» **Instructions for the task**:
Retype, exactly and completely, the listing that comes next, skipping its images.

» **The data**:
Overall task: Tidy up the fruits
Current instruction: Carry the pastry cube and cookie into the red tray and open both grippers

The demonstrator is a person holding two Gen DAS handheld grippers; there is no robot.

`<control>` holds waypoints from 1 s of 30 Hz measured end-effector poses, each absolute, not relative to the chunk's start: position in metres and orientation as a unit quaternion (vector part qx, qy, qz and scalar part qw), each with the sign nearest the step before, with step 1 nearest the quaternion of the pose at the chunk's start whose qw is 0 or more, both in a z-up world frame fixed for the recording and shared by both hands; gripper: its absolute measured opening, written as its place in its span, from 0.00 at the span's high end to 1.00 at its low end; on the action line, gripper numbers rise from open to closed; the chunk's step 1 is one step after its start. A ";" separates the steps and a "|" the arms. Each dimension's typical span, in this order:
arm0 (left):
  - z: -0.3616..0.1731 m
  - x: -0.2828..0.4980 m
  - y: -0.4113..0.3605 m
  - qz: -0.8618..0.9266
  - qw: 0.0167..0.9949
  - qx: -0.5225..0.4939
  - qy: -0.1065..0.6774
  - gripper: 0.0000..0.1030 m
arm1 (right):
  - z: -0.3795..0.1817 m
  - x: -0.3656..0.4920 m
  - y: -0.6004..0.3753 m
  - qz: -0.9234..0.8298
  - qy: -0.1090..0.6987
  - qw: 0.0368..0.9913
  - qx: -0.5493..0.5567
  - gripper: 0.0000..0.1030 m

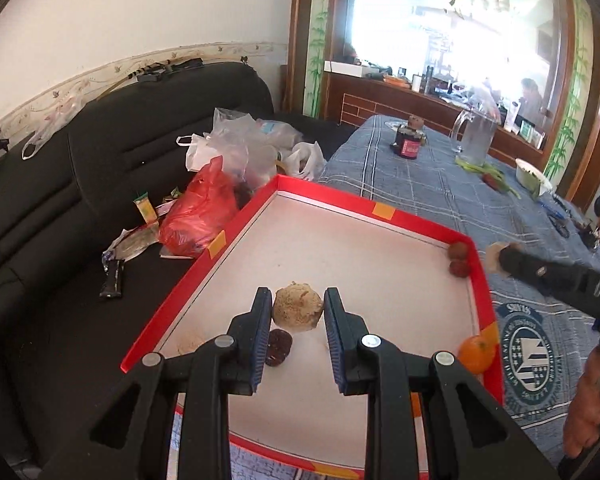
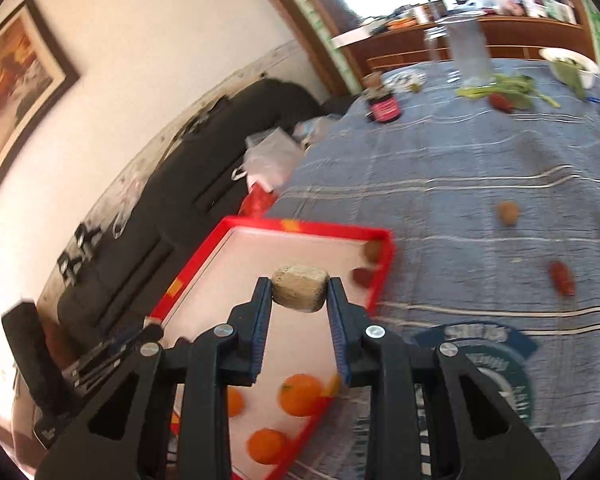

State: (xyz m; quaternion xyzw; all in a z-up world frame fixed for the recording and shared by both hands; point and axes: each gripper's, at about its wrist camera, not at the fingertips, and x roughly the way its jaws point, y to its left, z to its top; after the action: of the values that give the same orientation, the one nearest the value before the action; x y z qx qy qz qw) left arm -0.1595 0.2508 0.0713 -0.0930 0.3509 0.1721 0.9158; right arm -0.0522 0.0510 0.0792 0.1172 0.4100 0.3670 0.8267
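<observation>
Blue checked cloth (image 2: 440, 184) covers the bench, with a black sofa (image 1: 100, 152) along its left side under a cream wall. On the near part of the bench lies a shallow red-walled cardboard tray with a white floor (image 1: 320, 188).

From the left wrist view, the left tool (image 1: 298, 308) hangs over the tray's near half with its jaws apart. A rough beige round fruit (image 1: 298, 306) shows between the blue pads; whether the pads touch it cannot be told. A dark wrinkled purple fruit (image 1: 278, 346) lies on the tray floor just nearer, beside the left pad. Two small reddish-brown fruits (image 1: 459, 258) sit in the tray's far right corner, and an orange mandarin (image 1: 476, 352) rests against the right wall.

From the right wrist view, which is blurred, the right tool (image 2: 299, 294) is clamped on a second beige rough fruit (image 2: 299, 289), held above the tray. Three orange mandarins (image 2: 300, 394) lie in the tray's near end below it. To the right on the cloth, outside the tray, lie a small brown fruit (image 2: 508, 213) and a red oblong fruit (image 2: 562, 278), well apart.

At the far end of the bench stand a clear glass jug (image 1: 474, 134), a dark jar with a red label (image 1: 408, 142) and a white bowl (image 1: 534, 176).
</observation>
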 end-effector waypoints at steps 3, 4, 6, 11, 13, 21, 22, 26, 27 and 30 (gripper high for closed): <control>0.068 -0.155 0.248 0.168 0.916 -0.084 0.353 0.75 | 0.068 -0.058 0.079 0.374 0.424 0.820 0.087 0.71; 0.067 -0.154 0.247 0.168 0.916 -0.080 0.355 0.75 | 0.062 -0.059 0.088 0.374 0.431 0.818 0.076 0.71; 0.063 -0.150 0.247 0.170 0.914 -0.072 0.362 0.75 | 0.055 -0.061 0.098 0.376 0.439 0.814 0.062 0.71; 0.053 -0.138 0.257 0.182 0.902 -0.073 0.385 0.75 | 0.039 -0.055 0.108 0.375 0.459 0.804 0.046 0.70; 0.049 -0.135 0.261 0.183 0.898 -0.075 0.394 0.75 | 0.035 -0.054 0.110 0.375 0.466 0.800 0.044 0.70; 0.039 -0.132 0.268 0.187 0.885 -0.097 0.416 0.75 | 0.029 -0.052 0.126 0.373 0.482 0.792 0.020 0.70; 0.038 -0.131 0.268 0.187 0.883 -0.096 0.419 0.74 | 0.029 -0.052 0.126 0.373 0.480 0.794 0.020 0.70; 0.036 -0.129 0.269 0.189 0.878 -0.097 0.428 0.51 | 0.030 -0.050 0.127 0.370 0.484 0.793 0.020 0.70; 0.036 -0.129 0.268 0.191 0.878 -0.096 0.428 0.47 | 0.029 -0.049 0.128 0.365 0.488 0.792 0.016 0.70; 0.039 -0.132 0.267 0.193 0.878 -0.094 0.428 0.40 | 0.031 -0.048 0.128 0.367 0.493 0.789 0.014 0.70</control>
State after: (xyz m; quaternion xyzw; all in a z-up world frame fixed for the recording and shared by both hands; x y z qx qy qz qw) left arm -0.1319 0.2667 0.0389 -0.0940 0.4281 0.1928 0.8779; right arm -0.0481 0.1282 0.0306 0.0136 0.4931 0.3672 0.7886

» **Response box**:
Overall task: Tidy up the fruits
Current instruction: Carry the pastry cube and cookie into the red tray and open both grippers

The demonstrator is a person holding two Gen DAS handheld grippers; there is no robot.

`<control>` holds waypoints from 1 s of 30 Hz measured end-effector poses, each absolute, not relative to the chunk's start: position in metres and orientation as a unit quaternion (vector part qx, qy, qz and scalar part qw), each with the sign nearest the step before, with step 1 nearest the quaternion of the pose at the chunk's start whose qw is 0 or more, both in a z-up world frame fixed for the recording and shared by both hands; gripper: its absolute measured opening, written as its place in its span, from 0.00 at the span's high end to 1.00 at its low end; on the action line, gripper numbers rise from open to closed; the chunk's step 1 is one step after its start. A ";" separates the steps and a "|" the arms. Each dimension's typical span, in this order:
arm0 (left):
  - z: -0.3616..0.1731 m
  - x: -0.2828..0.4980 m
  - y: -0.4113..0.3605 m
  - qz: -0.8618..0.9266
  - qw: 0.0167..0.9949
  - qx: -0.5225..0.4939
  - qy: -0.1065..0.6774
  - gripper: 0.0000..0.1030 m
arm1 (right):
  - z: -0.3795..0.1817 m
  - x: -0.3656..0.4920 m
  - y: -0.6004..0.3753 m
  - qz: -0.9234..0.8298
  - qy: -0.1090..0.6987
  - qw: 0.0368..0.9913
  - qx: -0.5493..0.5567
  - gripper: 0.0000..0.1030 m


State: (xyz m; quaternion xyzw; all in a z-up world frame fixed for the recording and shared by both hands; point and axes: each gripper's, at about its wrist camera, not at the fingertips, and x roughly the way its jaws point, y to its left, z to its top; after the action: of the values that give the same orientation, the one nearest the value before the action; x y z qx qy qz qw) left arm -0.1595 0.2508 0.0713 -0.0930 0.3509 0.1721 0.9158; right arm -0.0522 0.0510 0.0792 0.1172 0.4100 0.3670 0.8267
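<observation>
Blue checked cloth (image 2: 440, 184) covers the bench, with a black sofa (image 1: 100, 152) along its left side under a cream wall. On the near part of the bench lies a shallow red-walled cardboard tray with a white floor (image 1: 320, 188).

From the left wrist view, the left tool (image 1: 298, 308) hangs over the tray's near half with its jaws apart. A rough beige round fruit (image 1: 298, 306) shows between the blue pads; whether the pads touch it cannot be told. A dark wrinkled purple fruit (image 1: 278, 346) lies on the tray floor just nearer, beside the left pad. Two small reddish-brown fruits (image 1: 459, 258) sit in the tray's far right corner, and an orange mandarin (image 1: 476, 352) rests against the right wall.

From the right wrist view, which is blurred, the right tool (image 2: 299, 294) is clamped on a second beige rough fruit (image 2: 299, 289), held above the tray. Three orange mandarins (image 2: 300, 394) lie in the tray's near end below it. To the right on the cloth, outside the tray, lie a small brown fruit (image 2: 508, 213) and a red oblong fruit (image 2: 562, 278), well apart.

At the far end of the bench stand a clear glass jug (image 1: 474, 134), a dark jar with a red label (image 1: 408, 142) and a white bowl (image 1: 534, 176).
</observation>
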 end-effector waypoints at steps 3, 4, 6, 11, 13, 21, 22, 26, 27 and 30 (gripper high for closed): <control>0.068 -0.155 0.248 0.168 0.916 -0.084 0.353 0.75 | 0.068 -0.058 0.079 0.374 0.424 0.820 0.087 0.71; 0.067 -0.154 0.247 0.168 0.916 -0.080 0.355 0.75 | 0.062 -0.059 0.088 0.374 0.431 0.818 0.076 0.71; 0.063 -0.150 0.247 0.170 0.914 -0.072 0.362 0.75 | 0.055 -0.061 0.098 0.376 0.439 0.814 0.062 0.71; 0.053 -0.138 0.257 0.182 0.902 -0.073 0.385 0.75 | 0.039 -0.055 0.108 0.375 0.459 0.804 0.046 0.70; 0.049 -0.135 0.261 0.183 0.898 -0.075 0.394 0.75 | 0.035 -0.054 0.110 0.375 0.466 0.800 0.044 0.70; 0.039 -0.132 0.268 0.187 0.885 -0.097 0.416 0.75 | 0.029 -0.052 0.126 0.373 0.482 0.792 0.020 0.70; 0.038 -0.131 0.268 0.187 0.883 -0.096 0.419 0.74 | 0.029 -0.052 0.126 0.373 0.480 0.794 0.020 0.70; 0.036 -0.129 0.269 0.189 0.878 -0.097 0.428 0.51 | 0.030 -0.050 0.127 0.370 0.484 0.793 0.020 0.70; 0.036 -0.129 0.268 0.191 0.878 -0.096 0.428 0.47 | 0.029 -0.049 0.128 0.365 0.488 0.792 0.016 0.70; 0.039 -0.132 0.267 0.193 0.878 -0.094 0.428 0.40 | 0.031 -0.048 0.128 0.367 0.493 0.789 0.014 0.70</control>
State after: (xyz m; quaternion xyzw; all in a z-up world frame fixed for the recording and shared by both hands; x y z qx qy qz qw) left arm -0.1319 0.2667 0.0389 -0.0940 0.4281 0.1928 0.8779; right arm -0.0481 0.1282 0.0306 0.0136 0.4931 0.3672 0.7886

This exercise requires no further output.